▶ **ASSIGNMENT**: Transcribe the entire listing exactly as it appears.

▶ **DATASET EXCERPT**:

*** Begin section ***

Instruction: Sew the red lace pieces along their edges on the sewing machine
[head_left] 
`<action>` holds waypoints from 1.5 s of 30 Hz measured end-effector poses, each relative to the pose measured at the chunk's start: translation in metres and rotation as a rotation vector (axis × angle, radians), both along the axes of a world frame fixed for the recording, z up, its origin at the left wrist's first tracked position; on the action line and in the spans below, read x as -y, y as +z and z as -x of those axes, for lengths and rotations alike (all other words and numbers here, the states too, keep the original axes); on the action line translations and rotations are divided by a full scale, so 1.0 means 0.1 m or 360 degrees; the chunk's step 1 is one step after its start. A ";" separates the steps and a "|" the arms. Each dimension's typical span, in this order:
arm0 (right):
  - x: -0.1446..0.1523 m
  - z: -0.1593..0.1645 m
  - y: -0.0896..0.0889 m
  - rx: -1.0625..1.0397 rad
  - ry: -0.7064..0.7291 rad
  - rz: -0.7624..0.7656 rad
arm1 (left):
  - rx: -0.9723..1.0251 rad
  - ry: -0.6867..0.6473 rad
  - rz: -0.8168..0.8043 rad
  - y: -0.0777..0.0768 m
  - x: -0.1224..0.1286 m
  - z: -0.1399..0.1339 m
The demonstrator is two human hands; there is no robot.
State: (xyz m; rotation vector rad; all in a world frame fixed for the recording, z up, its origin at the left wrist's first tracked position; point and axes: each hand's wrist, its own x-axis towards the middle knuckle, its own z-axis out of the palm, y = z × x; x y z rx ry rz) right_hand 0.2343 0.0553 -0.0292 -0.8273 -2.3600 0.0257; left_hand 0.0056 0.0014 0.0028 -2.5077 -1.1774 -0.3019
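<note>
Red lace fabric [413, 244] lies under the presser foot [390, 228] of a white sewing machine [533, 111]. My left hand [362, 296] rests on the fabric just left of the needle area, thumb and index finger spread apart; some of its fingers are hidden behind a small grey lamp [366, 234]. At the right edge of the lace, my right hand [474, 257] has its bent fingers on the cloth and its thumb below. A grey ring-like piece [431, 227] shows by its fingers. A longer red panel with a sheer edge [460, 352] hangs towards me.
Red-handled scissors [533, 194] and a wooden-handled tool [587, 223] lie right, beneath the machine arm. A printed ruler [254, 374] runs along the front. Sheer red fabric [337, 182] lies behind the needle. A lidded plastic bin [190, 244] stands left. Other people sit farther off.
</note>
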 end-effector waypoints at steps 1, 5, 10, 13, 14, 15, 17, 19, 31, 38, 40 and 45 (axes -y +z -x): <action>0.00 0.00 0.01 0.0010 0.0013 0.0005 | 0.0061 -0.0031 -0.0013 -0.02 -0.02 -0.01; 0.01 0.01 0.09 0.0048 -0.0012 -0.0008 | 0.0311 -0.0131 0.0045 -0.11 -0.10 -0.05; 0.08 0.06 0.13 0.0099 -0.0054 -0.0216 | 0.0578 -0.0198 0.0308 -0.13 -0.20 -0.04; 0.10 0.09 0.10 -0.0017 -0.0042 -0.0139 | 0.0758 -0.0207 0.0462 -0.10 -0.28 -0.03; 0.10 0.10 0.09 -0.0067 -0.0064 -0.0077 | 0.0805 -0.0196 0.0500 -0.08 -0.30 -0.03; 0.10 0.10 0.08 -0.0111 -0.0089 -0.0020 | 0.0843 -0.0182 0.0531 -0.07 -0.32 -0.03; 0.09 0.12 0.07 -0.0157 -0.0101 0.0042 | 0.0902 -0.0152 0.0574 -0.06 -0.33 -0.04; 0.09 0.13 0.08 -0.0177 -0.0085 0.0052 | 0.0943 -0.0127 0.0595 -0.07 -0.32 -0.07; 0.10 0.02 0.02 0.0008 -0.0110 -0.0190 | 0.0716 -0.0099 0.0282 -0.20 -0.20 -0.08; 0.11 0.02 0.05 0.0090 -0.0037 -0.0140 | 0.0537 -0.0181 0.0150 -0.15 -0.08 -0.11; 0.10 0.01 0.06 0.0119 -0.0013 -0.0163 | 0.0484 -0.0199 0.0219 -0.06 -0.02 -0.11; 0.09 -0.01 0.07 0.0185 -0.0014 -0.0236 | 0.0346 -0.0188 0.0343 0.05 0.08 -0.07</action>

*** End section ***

▶ **WORKED SOLUTION**:
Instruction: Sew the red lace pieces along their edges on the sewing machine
[head_left] 
`<action>` holds waypoints from 1.5 s of 30 Hz measured end-effector poses, each relative to the pose measured at the chunk's start: translation in metres and rotation as a rotation vector (axis × angle, radians), both along the axes of a world frame fixed for the recording, z up, its origin at the left wrist's first tracked position; on the action line and in the spans below, read x as -y, y as +z and z as -x of those axes, for lengths and rotations alike (all other words and numbers here, the states too, keep the original axes); on the action line translations and rotations are divided by a full scale, so 1.0 means 0.1 m or 360 degrees; the chunk's step 1 is one step after its start. A ";" separates the steps and a "|" the arms. Each dimension's typical span, in this order:
arm0 (right):
  - x: -0.1446..0.1523 m
  - z: -0.1593..0.1645 m
  - y: -0.0896..0.0889 m
  - rx: -1.0625..1.0397 rad
  - ry: -0.7064..0.7291 rad
  - rz: -0.7624..0.7656 rad
arm1 (left):
  - rx: -0.9723..1.0251 rad
  - ry: -0.6867..0.6473 rad
  - rz: -0.8168..0.8043 rad
  - y: -0.0777..0.0768 m
  - x: -0.1224..0.1286 m
  - z: -0.1399..0.1339 m
The demonstrator is two human hands; there is no robot.
State: (xyz m; rotation vector rad; all in a world frame fixed for the recording, z up, its origin at the left wrist's first tracked position; point and axes: each hand's wrist, its own x-axis towards the middle knuckle, its own z-axis out of the palm, y = z × x; x y z rx ry rz) right_hand 0.2343 0.0553 -0.0292 -0.8273 -2.3600 0.0257; left_hand 0.0056 0.0014 0.0028 -2.5077 -1.1774 -0.3019
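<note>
Red lace fabric [413, 244] lies under the presser foot [390, 228] of a white sewing machine [533, 111]. My left hand [362, 296] rests on the fabric just left of the needle area, thumb and index finger spread apart; some of its fingers are hidden behind a small grey lamp [366, 234]. At the right edge of the lace, my right hand [474, 257] has its bent fingers on the cloth and its thumb below. A grey ring-like piece [431, 227] shows by its fingers. A longer red panel with a sheer edge [460, 352] hangs towards me.
Red-handled scissors [533, 194] and a wooden-handled tool [587, 223] lie right, beneath the machine arm. A printed ruler [254, 374] runs along the front. Sheer red fabric [337, 182] lies behind the needle. A lidded plastic bin [190, 244] stands left. Other people sit farther off.
</note>
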 end-effector waypoints at steps 1, 5, 10, 13, 14, 15, 17, 19, 31, 38, 40 and 45 (axes -y +z -x): <action>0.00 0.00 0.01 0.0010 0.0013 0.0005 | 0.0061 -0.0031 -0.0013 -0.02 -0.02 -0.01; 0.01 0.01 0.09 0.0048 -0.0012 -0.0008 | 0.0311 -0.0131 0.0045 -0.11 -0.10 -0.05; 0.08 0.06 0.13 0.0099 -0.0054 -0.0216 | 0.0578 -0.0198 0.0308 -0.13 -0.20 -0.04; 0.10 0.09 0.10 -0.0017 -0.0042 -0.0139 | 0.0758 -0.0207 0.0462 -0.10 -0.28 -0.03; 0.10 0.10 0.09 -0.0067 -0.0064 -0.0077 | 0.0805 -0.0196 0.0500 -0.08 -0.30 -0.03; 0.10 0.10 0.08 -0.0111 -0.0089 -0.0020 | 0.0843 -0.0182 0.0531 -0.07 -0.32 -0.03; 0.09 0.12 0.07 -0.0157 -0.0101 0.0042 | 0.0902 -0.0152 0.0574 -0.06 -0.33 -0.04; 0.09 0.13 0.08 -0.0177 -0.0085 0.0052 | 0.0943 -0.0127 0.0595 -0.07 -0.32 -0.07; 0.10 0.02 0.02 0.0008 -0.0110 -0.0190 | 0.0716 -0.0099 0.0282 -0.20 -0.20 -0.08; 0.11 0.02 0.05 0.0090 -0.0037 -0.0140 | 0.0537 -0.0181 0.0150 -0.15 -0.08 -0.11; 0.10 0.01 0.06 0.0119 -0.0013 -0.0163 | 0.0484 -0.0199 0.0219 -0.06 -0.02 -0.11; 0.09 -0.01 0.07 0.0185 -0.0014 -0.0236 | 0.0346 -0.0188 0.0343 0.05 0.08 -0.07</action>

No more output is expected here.